Strip the pictures and reproduce the rest of the listing exactly.

(Provided data Opens)

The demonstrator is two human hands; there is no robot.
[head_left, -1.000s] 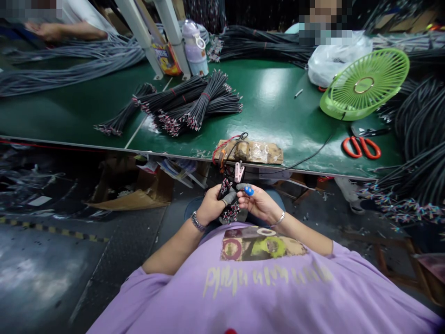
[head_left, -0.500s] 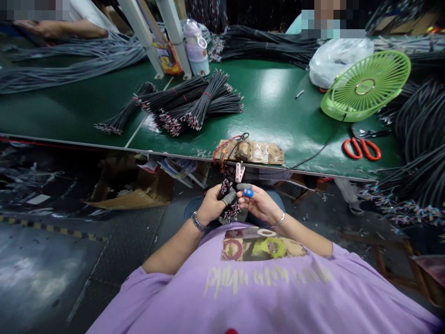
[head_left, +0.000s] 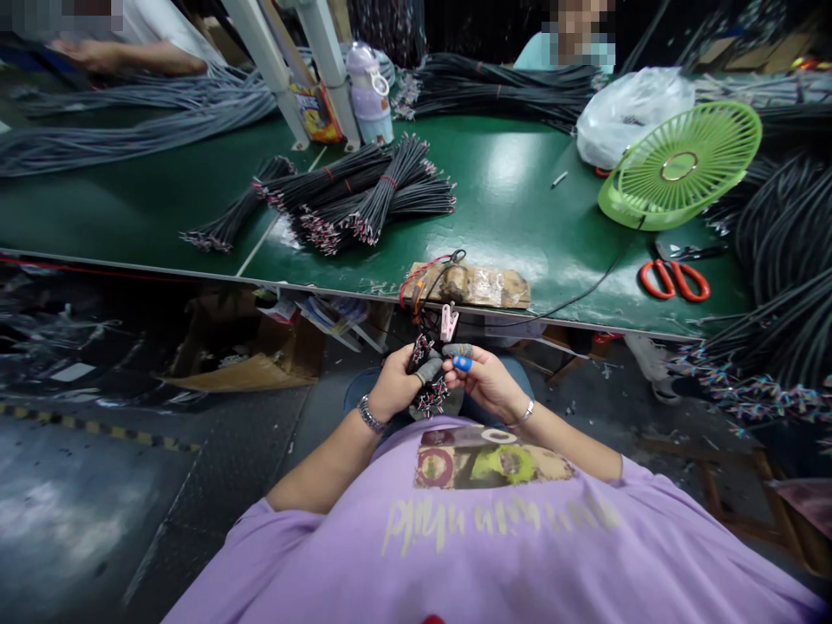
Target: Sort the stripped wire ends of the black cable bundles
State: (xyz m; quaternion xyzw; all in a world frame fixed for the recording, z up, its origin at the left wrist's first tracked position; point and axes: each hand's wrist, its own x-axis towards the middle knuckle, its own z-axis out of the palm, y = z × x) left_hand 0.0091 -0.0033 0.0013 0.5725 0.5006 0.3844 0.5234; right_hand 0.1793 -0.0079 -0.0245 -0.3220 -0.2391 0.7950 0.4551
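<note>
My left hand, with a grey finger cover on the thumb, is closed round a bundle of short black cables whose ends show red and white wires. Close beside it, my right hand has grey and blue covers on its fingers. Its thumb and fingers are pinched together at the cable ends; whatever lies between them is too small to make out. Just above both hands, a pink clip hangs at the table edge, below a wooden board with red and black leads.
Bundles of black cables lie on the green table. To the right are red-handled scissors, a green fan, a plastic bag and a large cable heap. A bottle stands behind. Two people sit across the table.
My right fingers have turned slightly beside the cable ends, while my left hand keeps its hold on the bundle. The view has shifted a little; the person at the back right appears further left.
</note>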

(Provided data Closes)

## Answer
The demonstrator is two human hands; there is no robot.
[head_left, -1.000s] 
[head_left, -0.500s] 
[head_left, +0.000s] 
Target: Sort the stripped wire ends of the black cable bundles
State: (xyz m; quaternion xyzw; all in a world frame fixed for the recording, z up, its origin at the left wrist's first tracked position; point and axes: each hand's wrist, its own x-axis towards the middle knuckle, its own z-axis out of the palm, y = z × x) left_hand 0.0091 -0.0033 0.0013 0.5725 0.5006 0.3844 0.5234; right_hand 0.1793 -0.0079 -0.0245 -0.3220 -0.2391 0.7950 0.4551
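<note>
My left hand, with a grey finger cover on the thumb, is closed round a bundle of short black cables whose ends show red and white wires. Close beside it, my right hand has grey and blue covers on its fingers. Its thumb and fingers are pinched together at the cable ends; whatever lies between them is too small to make out. Just above both hands, a pink clip hangs at the table edge, below a wooden board with red and black leads.
Bundles of black cables lie on the green table. To the right are red-handled scissors, a green fan, a plastic bag and a large cable heap. A bottle stands behind. Two people sit across the table.
My right fingers have turned slightly beside the cable ends, while my left hand keeps its hold on the bundle. The view has shifted a little; the person at the back right appears further left.
</note>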

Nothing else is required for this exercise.